Many varied and different career endeavors later, including work in setting public policy, working with state, local and federal political and business leaders where I developed professional and personal relationships with many names familiar to readers of this Stack I had left that arena by 2020. And returned to my hospitality, host-extraordinaire roots when the Plandemic crime against humanity shut down my business. The People Industry was declared "nonessential." And those working in it were declared "nonessential humans." Requiring them to be either independently wealthy or needy dependents on the handouts of more "essential" humans allowed to continue to work and produce wealth.
As a lifetime social being I believed those I was most social with, my social capital, my social (and professional) connections would help pull my network out of the fear that MSM and politicians were inducing. Many previously sharing my skepticism of MSM and politicians. But shockingly few supported me. I was called selfish and even murderous. By former friends who loved my social being. Who previously desired my leadership qualities. Who were previously drawn to me because of my personality and my intelligence, how I articulated things. All tossed away in a matter of days and weeks among about 80% of my group connections. Even the rare supporter would privately message me that they agreed with me, liked my otherwise unpopular shares I'd communicate, but too afraid of losing their own network of friends and associates if they publicly agreed with me.
Group dynamics didn't care about individuals who bucked the direction the group herd was being led to. The slaughterhouse awaited, and any steer that tried to escape it, tried to instigate a stampede that would save us all was disparaged and alienated, atomized. The rejection I felt was hard. To know that the people industry is viewed that poorly, unimportant, an unnecessary, nonessential. frivolous enterprise, easily disposed of at the first sign of danger has sat with me uneasily since. Those who are in the people industry are actually the MOST essential people in the MOST essential industry when danger is present. The social beings, the social places, known as "third places" like bars, restaurants, clubs, coffeehouses, etc are where humanity goes to heal, stay healthy. How societies stay healthy. Healthy connections for groups to intermingle, not atomize. Voluntariness in group associations, cross-group associating with those who aren't your primary group. The most important antidote to tyrannical groups that will atomize all other groups by obliterating them so that individuals seeking group will re-form in approved-by-tyrants groups.

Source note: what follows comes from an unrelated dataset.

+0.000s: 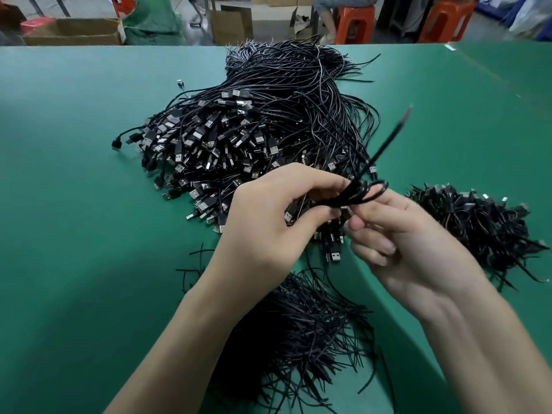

In Basic Military Training they drill and break individuals who join in order to remake them into a cohesive fighting unit. No room for individuals or former allegiances to groups. What tyrants must do is break society, individuals from their voluntary group associations that are healthy so that they/we can be prodded, nudged into their unhealthy groups, a different kind of fighting force that will fight to protect the tyranny from those who oppose it.
I don't know exactly how this long ramble and lament I share fits in with your piece today. But it's in there somewhere that I felt the desire to share. Maybe spur thoughts, insights, analysis that fits patterns to learn from.